Press "Enter" to skip to content

Graduation just got closer

It is estimated that there are 2,618 accredited four-year colleges and universities in a study done in 2005. With many different colleges and universities to choose from, students can be overwhelmed and befuddled in choosing which college is the best fit for them. In the U.S., a total of 2,617 schools compete to get prospective students to attend their college. To combat this, ORU is lowering the number of credits needed to graduate with a bachelor’s degree.

“Three years ago, we began a comprehensive review of ORU’s general education requirements. It was time,” said Chair of Computing and Mathematics Dr. Andrew Lang. “Several things have resulted from the review process, including a new 120-hour minimum for every degree program and a new set of core general education requirements.”
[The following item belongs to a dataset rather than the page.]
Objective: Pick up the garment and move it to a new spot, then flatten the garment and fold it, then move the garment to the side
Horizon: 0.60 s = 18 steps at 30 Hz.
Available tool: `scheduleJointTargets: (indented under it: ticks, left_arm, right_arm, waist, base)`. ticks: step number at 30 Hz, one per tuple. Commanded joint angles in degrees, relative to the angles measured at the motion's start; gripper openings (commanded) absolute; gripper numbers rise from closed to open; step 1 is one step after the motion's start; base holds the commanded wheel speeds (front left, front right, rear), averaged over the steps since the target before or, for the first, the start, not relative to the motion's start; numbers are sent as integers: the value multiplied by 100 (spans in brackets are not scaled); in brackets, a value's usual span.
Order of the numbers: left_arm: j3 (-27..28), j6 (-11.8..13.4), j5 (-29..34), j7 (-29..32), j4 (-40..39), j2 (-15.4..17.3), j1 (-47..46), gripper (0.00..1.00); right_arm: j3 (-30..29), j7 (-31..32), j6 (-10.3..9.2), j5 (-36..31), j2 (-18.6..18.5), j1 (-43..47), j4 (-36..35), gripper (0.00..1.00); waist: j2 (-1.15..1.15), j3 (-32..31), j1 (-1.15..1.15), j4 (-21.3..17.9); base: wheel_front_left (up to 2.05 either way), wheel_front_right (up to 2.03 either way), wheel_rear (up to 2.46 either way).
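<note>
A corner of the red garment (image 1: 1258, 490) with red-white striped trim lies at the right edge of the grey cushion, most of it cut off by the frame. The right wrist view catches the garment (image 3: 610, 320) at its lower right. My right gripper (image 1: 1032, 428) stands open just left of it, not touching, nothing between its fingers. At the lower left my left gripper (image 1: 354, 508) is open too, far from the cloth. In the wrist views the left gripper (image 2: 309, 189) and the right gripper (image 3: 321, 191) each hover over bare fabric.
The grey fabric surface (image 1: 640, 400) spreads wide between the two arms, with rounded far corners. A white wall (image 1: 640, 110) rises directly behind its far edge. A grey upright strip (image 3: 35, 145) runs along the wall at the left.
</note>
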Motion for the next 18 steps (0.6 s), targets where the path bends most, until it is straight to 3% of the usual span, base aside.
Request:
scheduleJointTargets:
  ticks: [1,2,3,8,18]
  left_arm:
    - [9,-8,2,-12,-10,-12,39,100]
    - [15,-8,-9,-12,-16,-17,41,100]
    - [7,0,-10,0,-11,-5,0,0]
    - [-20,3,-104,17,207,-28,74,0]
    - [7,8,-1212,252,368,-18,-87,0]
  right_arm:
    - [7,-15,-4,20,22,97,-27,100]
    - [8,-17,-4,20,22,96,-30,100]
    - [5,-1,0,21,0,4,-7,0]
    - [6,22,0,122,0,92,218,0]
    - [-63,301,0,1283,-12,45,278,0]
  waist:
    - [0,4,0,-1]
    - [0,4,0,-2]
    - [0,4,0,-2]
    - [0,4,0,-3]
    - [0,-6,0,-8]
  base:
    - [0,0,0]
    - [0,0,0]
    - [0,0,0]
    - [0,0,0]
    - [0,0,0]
“Beginning fall 2018, as part of ORU’s core general education curriculum, every program at ORU must include at least three hours of ‘civics’ general education while some programs may elect to require more than the three hours minimum,” said Lang.

These civics classes include GOV 101, GOV 103, HIS 110, HIS 111 and HIS 200.

In the past, students had to take both history and government to graduate. Now, with the new degree plan sheet, students will only have to take one.

That includes three hours of a foreign language, the new biblical literacy classes that have been split into two hours and three hours of social science.

“This isn’t an overnight decision. ORU has been talking and putting input into this plan for years,” says Associate Professor of Government Sonny Branham.

According to Branham, decreasing the number of credits allows students more of an opportunity to graduate on time or earlier. The cons of cutting a history or government class is that students get less exposure to gen-ed and humanities classes.

“The review process was very thorough and included an initial period of research, a review of current best practices, consultation with ORU’s primary constituents which included focus groups of students, alumni and faculty, and consideration of the skills and knowledge that employers are (or soon will be) demanding from college graduates,” said Lang.

However, the decision is left up to the students on whether they want to take more or less classes than the minimum requirement.

“This is just the minimum,” said Branham. “Students can still take 128 or 138 or whatever. Technically, it isn’t cutting off anything. This is just allowing more flexibility for students, should their schedule need it.”